## Problem requirements
Write out, word for word, every line in the data below from the one containing "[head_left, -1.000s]" to the one containing "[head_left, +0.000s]", both of them included.
*** Dataset section ***
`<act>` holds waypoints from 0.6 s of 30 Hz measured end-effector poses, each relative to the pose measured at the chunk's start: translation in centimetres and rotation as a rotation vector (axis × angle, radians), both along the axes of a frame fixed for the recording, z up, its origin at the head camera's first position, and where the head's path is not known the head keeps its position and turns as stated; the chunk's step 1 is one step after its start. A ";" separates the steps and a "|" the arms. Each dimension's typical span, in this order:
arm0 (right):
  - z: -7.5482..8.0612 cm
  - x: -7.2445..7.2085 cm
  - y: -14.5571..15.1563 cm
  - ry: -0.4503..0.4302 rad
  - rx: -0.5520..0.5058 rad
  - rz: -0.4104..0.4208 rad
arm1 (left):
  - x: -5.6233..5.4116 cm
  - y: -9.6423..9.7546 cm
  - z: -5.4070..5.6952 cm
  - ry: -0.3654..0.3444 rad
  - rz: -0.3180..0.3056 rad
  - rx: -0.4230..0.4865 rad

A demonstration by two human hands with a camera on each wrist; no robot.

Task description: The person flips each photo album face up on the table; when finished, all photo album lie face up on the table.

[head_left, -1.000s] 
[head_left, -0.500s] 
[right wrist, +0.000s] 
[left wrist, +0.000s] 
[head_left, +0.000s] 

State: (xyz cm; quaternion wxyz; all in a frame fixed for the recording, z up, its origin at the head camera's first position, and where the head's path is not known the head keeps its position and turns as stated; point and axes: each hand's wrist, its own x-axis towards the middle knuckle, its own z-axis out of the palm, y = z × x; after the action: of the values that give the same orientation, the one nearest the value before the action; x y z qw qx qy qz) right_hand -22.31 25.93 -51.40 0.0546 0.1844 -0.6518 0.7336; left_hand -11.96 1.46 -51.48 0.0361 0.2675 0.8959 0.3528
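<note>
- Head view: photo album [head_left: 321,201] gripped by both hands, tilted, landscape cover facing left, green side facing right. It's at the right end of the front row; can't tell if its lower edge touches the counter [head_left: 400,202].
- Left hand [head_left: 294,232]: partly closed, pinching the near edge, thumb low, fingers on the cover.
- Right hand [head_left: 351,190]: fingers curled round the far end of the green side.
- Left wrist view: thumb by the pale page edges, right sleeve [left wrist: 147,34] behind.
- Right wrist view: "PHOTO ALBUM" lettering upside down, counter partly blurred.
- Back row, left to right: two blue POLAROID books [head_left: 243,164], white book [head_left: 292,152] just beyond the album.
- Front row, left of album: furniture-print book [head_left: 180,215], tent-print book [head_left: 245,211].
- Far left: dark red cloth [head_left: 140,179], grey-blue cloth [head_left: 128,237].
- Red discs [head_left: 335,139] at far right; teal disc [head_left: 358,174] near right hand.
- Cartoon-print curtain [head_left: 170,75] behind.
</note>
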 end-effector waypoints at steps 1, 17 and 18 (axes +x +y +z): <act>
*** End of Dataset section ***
## Expected output
[head_left, -1.000s] 
[head_left, -0.500s] 
[right wrist, +0.000s] 
[left wrist, +0.000s] 
[head_left, +0.000s] 

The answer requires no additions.